● **WHAT THE EXERCISE ASKS**
Starting from the top of the entries below and ending with the line containing "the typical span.", restate every line word for word, pictures omitted.

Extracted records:
********

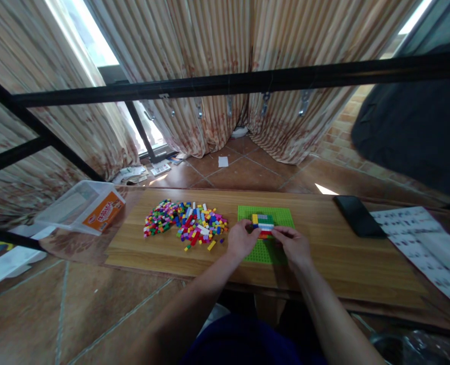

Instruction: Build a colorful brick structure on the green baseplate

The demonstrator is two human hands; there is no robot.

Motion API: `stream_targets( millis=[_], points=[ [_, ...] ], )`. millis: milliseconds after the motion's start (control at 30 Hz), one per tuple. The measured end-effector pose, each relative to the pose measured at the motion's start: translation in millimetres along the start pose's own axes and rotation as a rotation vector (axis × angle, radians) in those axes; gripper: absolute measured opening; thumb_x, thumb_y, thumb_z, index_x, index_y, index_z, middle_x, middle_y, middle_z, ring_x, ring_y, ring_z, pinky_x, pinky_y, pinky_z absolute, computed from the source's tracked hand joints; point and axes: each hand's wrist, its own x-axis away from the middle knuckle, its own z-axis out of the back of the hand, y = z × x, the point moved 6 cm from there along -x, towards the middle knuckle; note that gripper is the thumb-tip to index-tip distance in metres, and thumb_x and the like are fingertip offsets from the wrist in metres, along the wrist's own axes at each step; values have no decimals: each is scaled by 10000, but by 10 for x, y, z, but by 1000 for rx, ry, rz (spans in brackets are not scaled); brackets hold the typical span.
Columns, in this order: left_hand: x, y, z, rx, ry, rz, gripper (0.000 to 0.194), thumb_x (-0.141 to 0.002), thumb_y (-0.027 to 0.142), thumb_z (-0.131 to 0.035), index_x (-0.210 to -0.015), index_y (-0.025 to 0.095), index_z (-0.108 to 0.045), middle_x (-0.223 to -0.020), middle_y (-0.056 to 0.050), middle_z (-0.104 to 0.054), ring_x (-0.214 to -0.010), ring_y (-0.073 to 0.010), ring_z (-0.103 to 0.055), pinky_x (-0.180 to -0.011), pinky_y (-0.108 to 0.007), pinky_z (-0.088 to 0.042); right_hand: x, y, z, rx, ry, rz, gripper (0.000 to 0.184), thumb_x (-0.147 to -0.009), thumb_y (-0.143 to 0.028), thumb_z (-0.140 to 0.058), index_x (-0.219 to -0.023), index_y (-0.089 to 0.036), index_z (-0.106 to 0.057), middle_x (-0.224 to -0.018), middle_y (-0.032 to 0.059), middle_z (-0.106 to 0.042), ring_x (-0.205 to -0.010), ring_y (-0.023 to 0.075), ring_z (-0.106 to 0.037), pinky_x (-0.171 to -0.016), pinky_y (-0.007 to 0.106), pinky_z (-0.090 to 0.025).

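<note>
Gripping the multicoloured brick block [263, 220] between them, the left hand [243, 239] and right hand [295, 247] close their fingers on its two sides; whether it touches the green baseplate [284, 216] beneath the fingertips is hard to tell. Loose bricks [200, 223] spread left of the left fingers; a black phone [359, 217] lies well right of the right fingers.
</note>
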Motion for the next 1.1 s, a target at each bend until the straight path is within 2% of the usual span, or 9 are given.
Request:
stream_targets(
  millis=[200,400,500,600,767,900,1100],
  points=[
    [-17,-37,-29,18,33,14,270,-828,318,-690,-1031,140,-712,-973,-97,-751,-899,-228,-693,-840,-335,-526,1,16,-24,-54,-4,-24,456,-450,-519,-867,-705,-177,-706,-640,18,-679,-556,139,-594,-509,273,-498],
    [-60,-81,-43,162,14,-45,236,-830,295,-682,-1006,140,-709,-927,-79,-745,-841,-201,-683,-790,-311,-530,9,-12,23,-91,7,-6,481,-414,-513,-889,-699,-167,-715,-625,13,-667,-532,129,-575,-499,277,-515],
    [8,-123,87,273,72,-83,235,-864,273,-626,-1046,138,-690,-938,-72,-733,-833,-177,-669,-776,-287,-525,43,-16,148,-124,76,6,505,-442,-570,-862,-710,-173,-701,-644,6,-664,-537,116,-559,-506,266,-507],
    [187,-196,257,342,79,-144,201,-862,244,-605,-1020,153,-689,-902,-45,-719,-774,-148,-646,-730,-259,-511,126,-14,274,-147,153,15,511,-486,-596,-834,-741,-177,-689,-665,-4,-663,-539,97,-536,-505,238,-474],
    [608,-478,509,302,80,-185,153,-853,192,-566,-939,167,-690,-863,-31,-695,-752,-136,-619,-695,-246,-488,343,22,282,-80,148,28,453,-570,-558,-810,-761,-161,-705,-662,9,-664,-542,106,-525,-517,244,-436],
    [832,-735,691,195,143,-186,162,-863,193,-552,-957,169,-683,-891,-43,-687,-758,-143,-612,-712,-262,-489,544,34,161,130,91,102,417,-679,-568,-729,-760,-159,-719,-635,24,-658,-557,138,-538,-539,265,-418],
    [891,-984,924,89,233,-131,189,-863,149,-546,-1001,188,-669,-977,-57,-691,-883,-170,-638,-809,-287,-511,785,13,-138,327,-150,195,395,-760,-580,-651,-786,-194,-732,-724,49,-707,-659,198,-623,-642,303,-477]
  ],
)
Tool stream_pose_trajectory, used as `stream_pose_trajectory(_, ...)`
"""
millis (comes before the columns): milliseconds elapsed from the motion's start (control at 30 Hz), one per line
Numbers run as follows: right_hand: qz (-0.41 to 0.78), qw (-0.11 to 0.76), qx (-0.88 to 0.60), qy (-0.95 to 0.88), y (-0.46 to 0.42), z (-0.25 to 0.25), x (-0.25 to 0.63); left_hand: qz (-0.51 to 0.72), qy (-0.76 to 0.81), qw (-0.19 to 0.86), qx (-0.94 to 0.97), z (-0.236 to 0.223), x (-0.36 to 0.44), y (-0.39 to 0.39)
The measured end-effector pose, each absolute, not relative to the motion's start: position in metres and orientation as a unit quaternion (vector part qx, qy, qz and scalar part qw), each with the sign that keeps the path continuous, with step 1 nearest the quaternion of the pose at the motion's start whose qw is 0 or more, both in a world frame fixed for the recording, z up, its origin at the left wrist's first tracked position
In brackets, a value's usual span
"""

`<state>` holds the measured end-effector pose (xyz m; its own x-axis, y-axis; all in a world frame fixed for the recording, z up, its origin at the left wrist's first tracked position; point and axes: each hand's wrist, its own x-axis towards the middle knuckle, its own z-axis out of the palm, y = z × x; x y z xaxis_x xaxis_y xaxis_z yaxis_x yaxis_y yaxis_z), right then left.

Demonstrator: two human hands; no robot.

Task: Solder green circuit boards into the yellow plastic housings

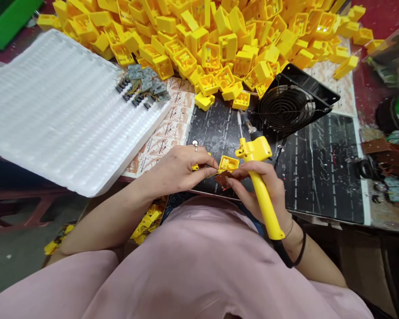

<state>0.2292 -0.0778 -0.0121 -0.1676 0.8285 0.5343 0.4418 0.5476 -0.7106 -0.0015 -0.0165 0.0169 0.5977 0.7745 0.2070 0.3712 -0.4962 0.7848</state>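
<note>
Your left hand (177,170): fingers pinched together beside the brown board (224,179); what they grip is too small to tell. Your right hand (275,186): fingers clamped on the board and yellow soldering gun (266,206). Yellow housing (228,163) lies between both, near the black mat's (319,173) front edge.

Bright, soft light, faint sheen on the black mat (319,177), dimmer floor (20,254), stretched and slightly blurred edges.
</note>
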Motion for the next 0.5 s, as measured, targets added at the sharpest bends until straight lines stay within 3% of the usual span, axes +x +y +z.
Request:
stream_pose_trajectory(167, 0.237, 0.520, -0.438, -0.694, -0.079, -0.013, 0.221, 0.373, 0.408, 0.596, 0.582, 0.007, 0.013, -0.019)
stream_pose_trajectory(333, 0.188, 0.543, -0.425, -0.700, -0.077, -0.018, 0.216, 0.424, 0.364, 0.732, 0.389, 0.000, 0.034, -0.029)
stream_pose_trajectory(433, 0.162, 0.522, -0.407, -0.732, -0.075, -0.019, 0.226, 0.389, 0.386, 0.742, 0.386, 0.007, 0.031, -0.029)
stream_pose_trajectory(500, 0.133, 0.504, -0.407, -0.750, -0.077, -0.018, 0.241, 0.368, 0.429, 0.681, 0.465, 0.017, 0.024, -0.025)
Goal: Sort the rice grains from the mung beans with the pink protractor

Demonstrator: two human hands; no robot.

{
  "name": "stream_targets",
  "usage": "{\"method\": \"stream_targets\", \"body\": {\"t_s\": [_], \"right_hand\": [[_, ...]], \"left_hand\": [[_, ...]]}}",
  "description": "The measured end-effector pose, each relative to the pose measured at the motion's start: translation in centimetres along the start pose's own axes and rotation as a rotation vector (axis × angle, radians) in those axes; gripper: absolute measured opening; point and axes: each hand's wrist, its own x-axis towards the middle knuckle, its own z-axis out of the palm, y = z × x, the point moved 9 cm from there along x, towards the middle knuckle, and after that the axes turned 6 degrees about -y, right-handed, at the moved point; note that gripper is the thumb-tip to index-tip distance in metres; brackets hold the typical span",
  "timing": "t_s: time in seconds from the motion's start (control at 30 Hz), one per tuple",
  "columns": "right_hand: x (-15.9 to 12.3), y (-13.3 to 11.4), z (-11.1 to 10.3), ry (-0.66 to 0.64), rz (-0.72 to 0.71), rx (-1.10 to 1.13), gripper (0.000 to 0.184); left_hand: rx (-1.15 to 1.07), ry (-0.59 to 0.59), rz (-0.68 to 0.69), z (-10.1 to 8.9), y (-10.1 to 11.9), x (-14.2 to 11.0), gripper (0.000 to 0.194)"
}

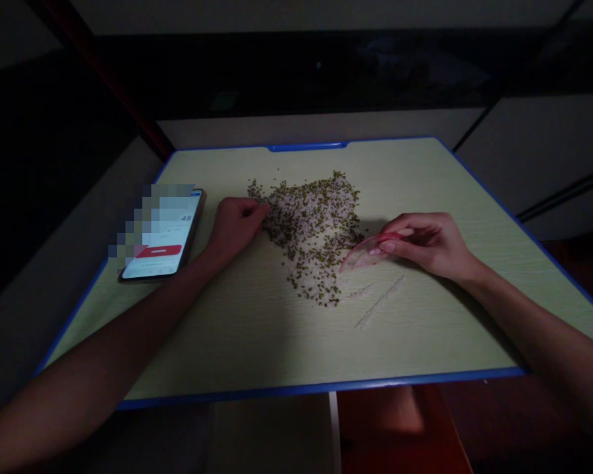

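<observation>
A pile of pale rice grains mixed with green mung beans is spread over the middle of the table. My left hand is closed at the pile's left edge, fingertips pressed together by the grains; whatever is between them, if anything, is hidden. To the right of the pile, my right hand grips a thin, see-through plastic piece with a curved pinkish-red edge, between thumb and fingers. That piece tilts over the table, its left end close to the grains. Two thin lines of rice lie just below it.
A lit phone rests on the left of the table, beside my left forearm. The pale wood-look tabletop has a blue rim and a blue handle-like strip at the far edge. Behind it stand dark and light panels.
</observation>
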Motion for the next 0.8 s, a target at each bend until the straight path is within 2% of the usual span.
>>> {"method": "stream_targets", "body": {"t_s": [0.6,0.8], "right_hand": [[0.08,0.37,1.08,-0.115,-0.007,0.019,0.005],[0.0,0.5,0.67,-0.073,0.004,0.052,0.006]], "left_hand": [[-0.017,0.01,0.003,-0.16,0.18,-0.07,0.035],[-0.034,0.006,0.007,-0.07,0.16,-0.04,0.035]]}}
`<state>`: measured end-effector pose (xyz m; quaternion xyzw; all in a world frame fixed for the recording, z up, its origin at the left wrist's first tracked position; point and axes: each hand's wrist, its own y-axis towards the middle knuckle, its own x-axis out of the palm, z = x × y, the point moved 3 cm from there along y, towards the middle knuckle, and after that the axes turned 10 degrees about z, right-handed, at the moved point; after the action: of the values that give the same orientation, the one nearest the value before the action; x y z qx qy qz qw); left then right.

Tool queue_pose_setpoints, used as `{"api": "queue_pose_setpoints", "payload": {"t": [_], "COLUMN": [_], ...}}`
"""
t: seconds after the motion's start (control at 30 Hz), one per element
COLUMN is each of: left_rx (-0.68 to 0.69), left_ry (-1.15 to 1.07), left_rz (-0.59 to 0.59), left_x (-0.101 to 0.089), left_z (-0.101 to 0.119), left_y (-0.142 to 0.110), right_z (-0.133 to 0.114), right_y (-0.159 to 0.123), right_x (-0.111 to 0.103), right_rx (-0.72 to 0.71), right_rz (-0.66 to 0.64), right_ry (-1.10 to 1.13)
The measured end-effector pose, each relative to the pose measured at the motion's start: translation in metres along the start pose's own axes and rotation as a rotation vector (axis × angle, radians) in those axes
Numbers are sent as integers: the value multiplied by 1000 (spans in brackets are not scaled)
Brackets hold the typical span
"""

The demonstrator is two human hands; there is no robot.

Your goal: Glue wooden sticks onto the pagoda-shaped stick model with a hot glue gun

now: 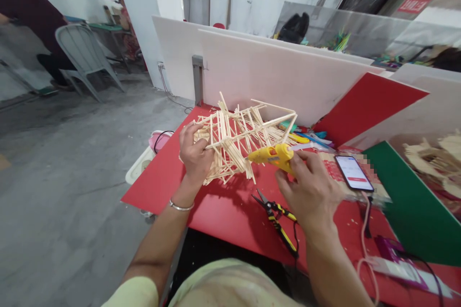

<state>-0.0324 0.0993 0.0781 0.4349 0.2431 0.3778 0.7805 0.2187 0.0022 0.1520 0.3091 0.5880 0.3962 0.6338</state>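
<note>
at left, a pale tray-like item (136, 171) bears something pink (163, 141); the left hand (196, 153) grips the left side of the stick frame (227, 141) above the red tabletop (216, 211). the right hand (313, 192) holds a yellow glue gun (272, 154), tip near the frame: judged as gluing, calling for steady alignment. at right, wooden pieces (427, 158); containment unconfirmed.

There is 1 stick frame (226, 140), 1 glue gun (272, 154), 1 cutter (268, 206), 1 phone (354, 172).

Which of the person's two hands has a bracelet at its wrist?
The left hand, which grips the wooden stick frame. A silvery bracelet circles its wrist; the right hand, holding the yellow glue gun, has none.
</note>
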Motion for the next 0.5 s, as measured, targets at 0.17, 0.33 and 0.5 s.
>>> {"api": "queue_pose_setpoints", "payload": {"t": [0.17,0.33,0.5], "left_rx": [-18,-85,-306], "left_ry": [17,0,-65], "left_rz": [22,40,41], "left_x": [0,0,5], "left_z": [-5,-7,-9], "left_y": [-5,-13,-36], "right_z": [4,0,-16], "right_y": [1,5,12], "right_x": [-8,-11,-8], "right_rx": [-10,48,109], "right_rz": [82,149,185], "right_ry": [-20,33,90]}}
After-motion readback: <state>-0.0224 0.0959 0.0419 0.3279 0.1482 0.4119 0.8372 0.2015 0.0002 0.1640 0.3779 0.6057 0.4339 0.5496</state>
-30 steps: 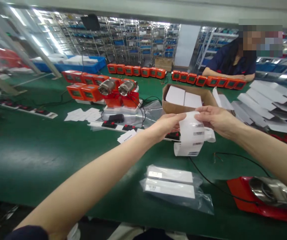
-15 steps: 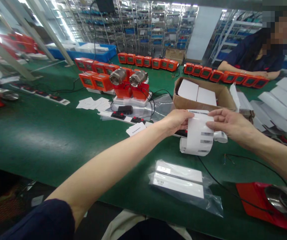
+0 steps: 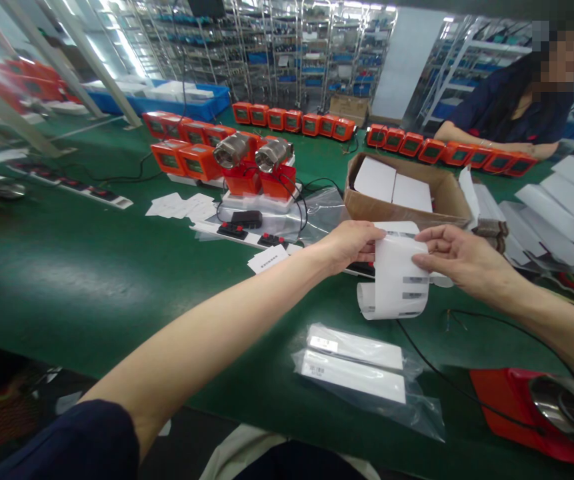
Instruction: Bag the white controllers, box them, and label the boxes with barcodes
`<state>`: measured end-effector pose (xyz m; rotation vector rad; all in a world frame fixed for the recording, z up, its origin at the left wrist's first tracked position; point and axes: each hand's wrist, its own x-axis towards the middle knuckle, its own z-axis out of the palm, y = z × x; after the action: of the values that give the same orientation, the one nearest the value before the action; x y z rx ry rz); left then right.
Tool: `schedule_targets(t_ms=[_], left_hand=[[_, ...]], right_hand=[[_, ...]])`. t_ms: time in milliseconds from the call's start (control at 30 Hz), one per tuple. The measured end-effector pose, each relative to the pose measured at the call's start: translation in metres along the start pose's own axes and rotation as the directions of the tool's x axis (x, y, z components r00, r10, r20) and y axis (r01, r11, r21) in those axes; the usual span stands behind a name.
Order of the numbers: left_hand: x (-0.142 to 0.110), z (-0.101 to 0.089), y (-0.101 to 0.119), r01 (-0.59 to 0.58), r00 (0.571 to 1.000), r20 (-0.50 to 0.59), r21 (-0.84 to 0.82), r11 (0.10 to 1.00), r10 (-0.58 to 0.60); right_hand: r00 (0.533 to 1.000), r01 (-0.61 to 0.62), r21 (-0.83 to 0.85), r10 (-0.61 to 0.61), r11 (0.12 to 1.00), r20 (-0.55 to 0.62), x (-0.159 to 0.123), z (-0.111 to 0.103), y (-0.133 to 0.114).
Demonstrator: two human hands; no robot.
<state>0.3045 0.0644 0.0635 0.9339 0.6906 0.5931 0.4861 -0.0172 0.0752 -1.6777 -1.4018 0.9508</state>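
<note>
Label strip was pinched by left hand; right hand fingers were narrowly set, grip unclear; light tension was advised.

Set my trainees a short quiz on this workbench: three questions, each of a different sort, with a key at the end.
1. Multiple choice: what does the left hand hold?
a) a screwdriver
b) a curled white strip with dark printed marks
c) a metal cup
2. True or false: the open cardboard box has white items in it.
3. Fill in the blank: the two long white pieces lie inside a clear plastic ____.

Key: 1 b; 2 true; 3 bag.
</note>
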Motion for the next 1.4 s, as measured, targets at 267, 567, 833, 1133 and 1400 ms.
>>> schedule_targets(t_ms=[267,567,833,1133,1400], left_hand=[[0.001,-0.002,0.005,-0.064,0.998,-0.020,0.012,0.998,0.064],[0.012,-0.011,0.017,-0.113,0.992,-0.049,-0.014,0.993,0.112],[0.017,-0.015,0.020,-0.137,0.989,-0.060,-0.008,0.990,0.137],[-0.018,-0.001,0.003,-0.036,0.986,0.166,0.233,0.972,-0.003],[-0.018,-0.006,-0.009,-0.006,0.980,0.190,0.313,0.950,-0.057]], right_hand=[[0.982,-0.185,0.179,0.173,0.966,0.080,-0.012,0.004,-0.017],[0.931,-0.272,0.201,0.204,0.941,0.304,-0.019,0.004,-0.001],[0.928,-0.246,0.191,0.173,0.950,0.330,-0.021,0.006,0.010],[0.978,-0.162,0.244,0.123,0.956,0.170,-0.018,0.004,-0.014],[0.991,-0.130,0.336,0.111,0.933,0.075,-0.019,-0.002,-0.024]])
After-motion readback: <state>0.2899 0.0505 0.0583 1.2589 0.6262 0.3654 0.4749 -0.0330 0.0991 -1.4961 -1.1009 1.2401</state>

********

● **ANSWER SPACE**
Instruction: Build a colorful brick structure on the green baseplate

The demonstrator is two human hands; there is no robot.

Motion API: `stream_targets( millis=[_], points=[ [_, ...] ], )`. millis: milliseconds after the motion's start (control at 30 Hz), one per tuple. The measured end-effector pose, each relative to the pose measured at the motion's start: translation in millimetres along the start pose's own axes and rotation as a rotation vector (axis × angle, radians) in those axes; gripper: absolute measured opening; thumb_x, thumb_y, thumb_z, index_x, index_y, index_z, middle_x, middle_y, middle_z, ring_x, ring_y, ring_z, pinky_x, pinky_y, pinky_z absolute, computed from the source's tracked hand joints; point and axes: each hand's wrist, its own x-axis away from the middle knuckle, its own z-axis out of the back of the hand, y = z × x, the point moved 6 cm from there along -x, towards the middle knuckle; note that gripper is the thumb-tip to index-tip distance in metres, and thumb_x and the like are fingertip offsets from the wrist in metres, along the wrist's own axes at each step; values have no decimals: each is scaled by 10000, but by 10 for x, y, z, but by 1000 for rx, ry, rz (spans in brackets are not scaled); brackets hold the typical span.

No more output is required for this exercise.